SIGNÉE électroniquement par le juge des référés et le greffier – mention des noms et prénoms des signataires au pied du dispositif de la décision.
Redevances de greffe : 57,72 euros TTC, dont TVA : 9,62 euros.
PRÉTENTIONS DES PARTIES
Suivant exploit de commissaire de justice en date du 20 novembre 2025, la SARL REFERENCE CARRELAGE a assigné la SARL QPC INFORMATIQUE par devant Monsieur le juge des référés.
Au titre de son assignation, reprise oralement lors de l’audience, la société SARL REFERENCE CARRELAGE demande au juge des référés de :
Vu l’article 145 du Code de procédure civile, Vu la jurisprudence, Vu les pièces,
« ORDONNER une expertise judiciaire confiée à tel Expert qu’il plaira avec missions de :
* S’entourer de tous renseignements, à charge d’en indiquer la source, en entendant tous sachants utiles et en demandant s’il y a lieu l’avis de tout spécialiste de son choix ;
* Visiter l’installation sur place [Adresse 3], au siège de la société REFERENCE CARRELAGE ;
* Faire un historique succinct des éléments du litige en dressant l’inventaire des pièces contractuelles utiles à l’instruction du litige ;
* Vérifier si les désordres allégués par la société REFERENCE CARRELAGE existent ;
* Dans l’affirmative et pour chaque désordre :
* le décrire en indiquant la nature ;
* en rechercher les causes ;
* préciser et évaluer l’importance, la nature, le coût et la durée des travaux de réparation du désordre;
* apprécier les préjudices de tous ordres entraînés par ce désordre et proposer une évaluation ;
* dire quels sont les éléments techniques et de fait de nature à permettre, le cas échéant, à la Juridiction compétente de déterminer les responsabilités encourues pour le désordre concerné.
* faire le cas échéant une synthèse des responsabilités encourues ainsi que des préjudices subis et proposer un compte entre les parties.
* Donner à chaque partie un délai raisonnable en fonction de la complexité des questions évoquées pour lui permettre de présenter ses dires et observations auxquels il sera répondu techniquement dans le cadre de sa mission et avant la clôture de ses opérations. »
Aux termes de ses conclusions en réponse, déposée au greffe le 4 février 2026 et reprise oralement à l’audience, la société SARL QPC INFORMATIQUE demande au juge des référés de :
Vu les dispositions de l’article 145 du Code de Procédure Civile,
« DEBOUTER la Société REFERENCE CARRELAGE de l’intégralité de ses demandes.

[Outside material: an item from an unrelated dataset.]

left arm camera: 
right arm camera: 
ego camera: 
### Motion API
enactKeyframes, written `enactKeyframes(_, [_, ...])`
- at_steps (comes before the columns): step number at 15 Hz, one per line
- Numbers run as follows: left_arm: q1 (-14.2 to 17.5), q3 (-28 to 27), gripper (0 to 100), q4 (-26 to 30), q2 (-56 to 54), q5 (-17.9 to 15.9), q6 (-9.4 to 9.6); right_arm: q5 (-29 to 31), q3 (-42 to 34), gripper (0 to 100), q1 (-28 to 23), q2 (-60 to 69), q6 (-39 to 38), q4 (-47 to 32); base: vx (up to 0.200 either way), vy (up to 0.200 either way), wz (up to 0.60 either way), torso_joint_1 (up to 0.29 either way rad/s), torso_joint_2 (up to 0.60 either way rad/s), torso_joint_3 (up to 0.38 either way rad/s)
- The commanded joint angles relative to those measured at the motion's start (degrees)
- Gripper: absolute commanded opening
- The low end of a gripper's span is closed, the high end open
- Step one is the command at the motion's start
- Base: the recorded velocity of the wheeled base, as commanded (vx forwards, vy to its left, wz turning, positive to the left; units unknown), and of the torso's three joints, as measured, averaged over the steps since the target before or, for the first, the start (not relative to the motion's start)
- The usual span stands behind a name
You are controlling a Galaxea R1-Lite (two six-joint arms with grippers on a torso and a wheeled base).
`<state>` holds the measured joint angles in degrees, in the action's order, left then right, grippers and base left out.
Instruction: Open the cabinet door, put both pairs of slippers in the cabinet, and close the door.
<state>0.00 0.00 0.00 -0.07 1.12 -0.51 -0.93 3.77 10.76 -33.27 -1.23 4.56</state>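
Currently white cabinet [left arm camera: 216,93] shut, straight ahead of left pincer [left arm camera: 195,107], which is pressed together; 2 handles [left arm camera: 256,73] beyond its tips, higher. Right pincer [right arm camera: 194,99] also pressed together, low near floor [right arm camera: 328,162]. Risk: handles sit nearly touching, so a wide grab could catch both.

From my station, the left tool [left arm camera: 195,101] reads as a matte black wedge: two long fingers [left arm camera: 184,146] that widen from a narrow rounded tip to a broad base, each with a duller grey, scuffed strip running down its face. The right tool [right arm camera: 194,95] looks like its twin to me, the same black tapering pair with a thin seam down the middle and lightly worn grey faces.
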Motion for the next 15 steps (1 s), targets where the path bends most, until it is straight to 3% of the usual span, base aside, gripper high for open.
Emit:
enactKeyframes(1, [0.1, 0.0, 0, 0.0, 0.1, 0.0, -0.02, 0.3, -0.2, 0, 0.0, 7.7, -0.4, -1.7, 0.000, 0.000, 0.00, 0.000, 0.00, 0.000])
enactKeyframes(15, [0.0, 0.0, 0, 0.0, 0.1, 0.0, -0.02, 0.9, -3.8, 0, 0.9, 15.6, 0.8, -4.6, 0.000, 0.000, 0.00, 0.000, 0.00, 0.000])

LA CONDAMNER à verser à la Société QPC INFORMATIQUE une somme de 1.500 euros au titre de l’article 700 du code de procédure civile ainsi qu’aux entiers dépens.
A TITRE SUBSIDIAIRE,
ORDONNER une expertise aux frais avancés de la Société REFERENCE CARRELAGE avec la mission de :
* S’entourer de tous renseignements, à charge d’en indiquer la source, en entendant tous sachants utiles et en demandant s’il y a lieu l’avis de tout spécialiste de son choix ;
* Visiter l’installation sur place [Adresse 3], au siège de la société REFRENCE CARRELAGE ;
* Faire un historique succinct des éléments du litige en dressant l’inventaire des pièces contractuelles utiles à l’instruction du litige ;
* Vérifier si les désordres allégués par la société REFERENCE CARRELAGE existent ;
* Dans l’affirmative et pour chaque désordre :
* le décrire en indiquant la nature ; en rechercher les causes ;
* préciser et évaluer l’importance, la nature, le coût et la durée des travaux de réparation du désordre ;
* apprécier les préjudices de tous ordres entraînés par ce désordre et proposer une évaluation ;
* dire quels sont les éléments techniques et de fait de nature à permettre, le cas échéant, à la Juridiction compétente de déterminer les responsabilités encourues pour le désordre concerné.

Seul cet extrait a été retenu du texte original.